#1
In economics, what does equilibrium refer to?
A state where demand exceeds supply
A state where supply exceeds demand
A state where supply equals demand
A state where neither supply nor demand exists
#2
Which of the following is NOT a characteristic of economic equilibrium?
Stable prices
Excess demand or supply
Quantity demanded equals quantity supplied
Market clearing
#3
Which of the following is a characteristic of a competitive market in equilibrium?
Excess demand
Excess supply
Long queues
No individual buyer or seller has the power to influence the market price
#4
What happens to the equilibrium price and quantity if there is an increase in both demand and supply?
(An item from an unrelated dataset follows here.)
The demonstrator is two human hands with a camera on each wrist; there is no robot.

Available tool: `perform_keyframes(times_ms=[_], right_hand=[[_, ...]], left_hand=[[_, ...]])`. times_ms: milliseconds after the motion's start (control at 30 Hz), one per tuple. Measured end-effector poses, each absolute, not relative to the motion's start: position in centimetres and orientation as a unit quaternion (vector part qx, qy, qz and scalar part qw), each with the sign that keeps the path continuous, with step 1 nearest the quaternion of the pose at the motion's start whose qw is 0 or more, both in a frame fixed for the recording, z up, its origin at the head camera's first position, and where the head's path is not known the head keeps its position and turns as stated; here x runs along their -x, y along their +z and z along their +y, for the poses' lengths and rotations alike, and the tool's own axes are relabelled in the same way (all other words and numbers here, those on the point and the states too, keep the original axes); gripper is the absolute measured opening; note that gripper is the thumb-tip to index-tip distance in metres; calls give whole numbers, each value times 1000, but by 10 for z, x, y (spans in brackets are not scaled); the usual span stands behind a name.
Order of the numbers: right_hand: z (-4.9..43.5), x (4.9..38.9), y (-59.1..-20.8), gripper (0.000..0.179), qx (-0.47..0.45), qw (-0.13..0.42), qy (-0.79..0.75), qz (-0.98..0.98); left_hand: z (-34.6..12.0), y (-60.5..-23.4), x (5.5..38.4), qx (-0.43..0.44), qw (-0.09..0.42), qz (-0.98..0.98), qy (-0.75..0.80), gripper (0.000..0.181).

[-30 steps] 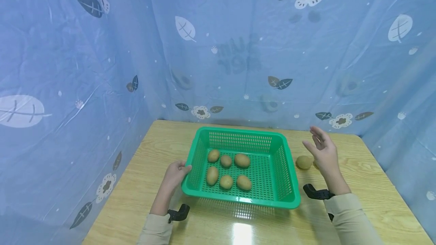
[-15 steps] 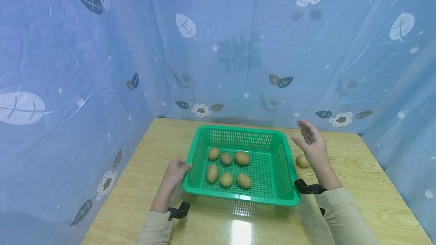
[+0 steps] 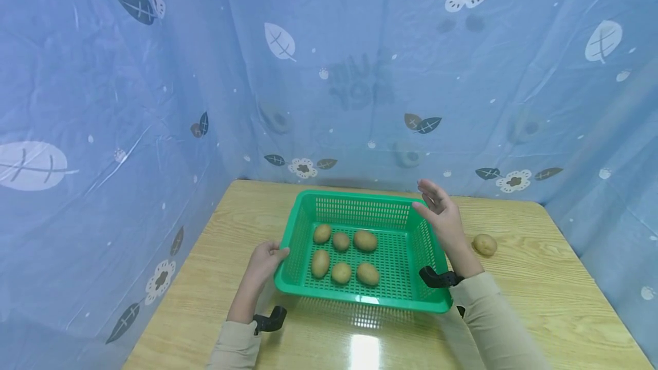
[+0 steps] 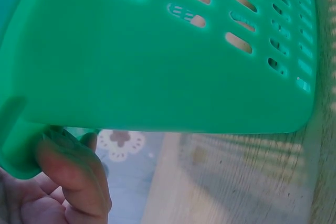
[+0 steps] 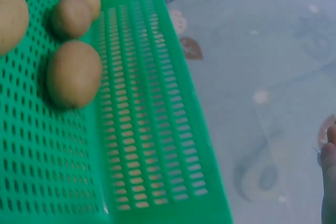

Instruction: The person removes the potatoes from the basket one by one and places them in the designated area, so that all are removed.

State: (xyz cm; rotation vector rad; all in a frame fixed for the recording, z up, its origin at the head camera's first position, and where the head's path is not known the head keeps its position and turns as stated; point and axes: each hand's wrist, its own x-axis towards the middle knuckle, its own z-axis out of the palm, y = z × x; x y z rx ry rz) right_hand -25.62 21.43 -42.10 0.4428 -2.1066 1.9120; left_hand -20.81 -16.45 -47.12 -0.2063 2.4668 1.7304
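A green plastic basket (image 3: 360, 301) with slotted walls stands on the table, and several potatoes (image 3: 365, 240) lie on its mesh floor. My left hand (image 3: 263, 260) holds the basket's left rim; in the left wrist view its fingers (image 4: 79, 171) curl under the rim beside the green wall (image 4: 147, 77). Over the basket's right rim is my right hand (image 3: 443, 220), thumb and fingers spread apart with nothing seen between them. Only a few of its fingers (image 5: 329, 156) show at the right edge of the right wrist view.
One loose potato (image 3: 485, 245) lies on the wooden table (image 3: 555, 301) right of the basket. A blue patterned curtain (image 3: 329, 73) hangs behind the table and along its sides. Each wrist wears a black mount (image 3: 271, 320).
My right hand has moved left, from over the loose potatoes to the basket's right rim. A potato its arm covered now shows; another is hidden behind it. The left hand stays put.
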Motion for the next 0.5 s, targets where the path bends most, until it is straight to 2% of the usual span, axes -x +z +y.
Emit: perform_keyframes(times_ms=[500], right_hand=[[167,272,-433,57,-151,61,673,-722]], left_hand=[[-165,-472,207,59,56,810,581,35]])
Equilibrium price increases, equilibrium quantity decreases
Equilibrium price decreases, equilibrium quantity increases
Equilibrium price and quantity both increase
Equilibrium price and quantity both decrease
#5
What is the condition for economic equilibrium in a perfectly competitive market?
Price equals average revenue
Price equals marginal cost
Price equals total revenue
Price equals total cost
#6
What is the significance of the equilibrium price in a market?
It maximizes producer surplus
It minimizes consumer surplus
It ensures the efficient allocation of resources
It leads to a decrease in total welfare
#7
Which of the following is a determinant of both demand and supply that can cause a shift in the equilibrium price and quantity?
Price of substitute goods
Technology
Government regulations
Income
#8
What term is used to describe a situation where there is no tendency for change?
Static equilibrium
Dynamic equilibrium
Stable equilibrium
Market equilibrium
#9
If the price in a market is above the equilibrium price, what is likely to happen?
Excess supply
Excess demand
No effect on quantity supplied
Increase in quantity demanded
#10
In a competitive market, what role does the price mechanism play in achieving equilibrium?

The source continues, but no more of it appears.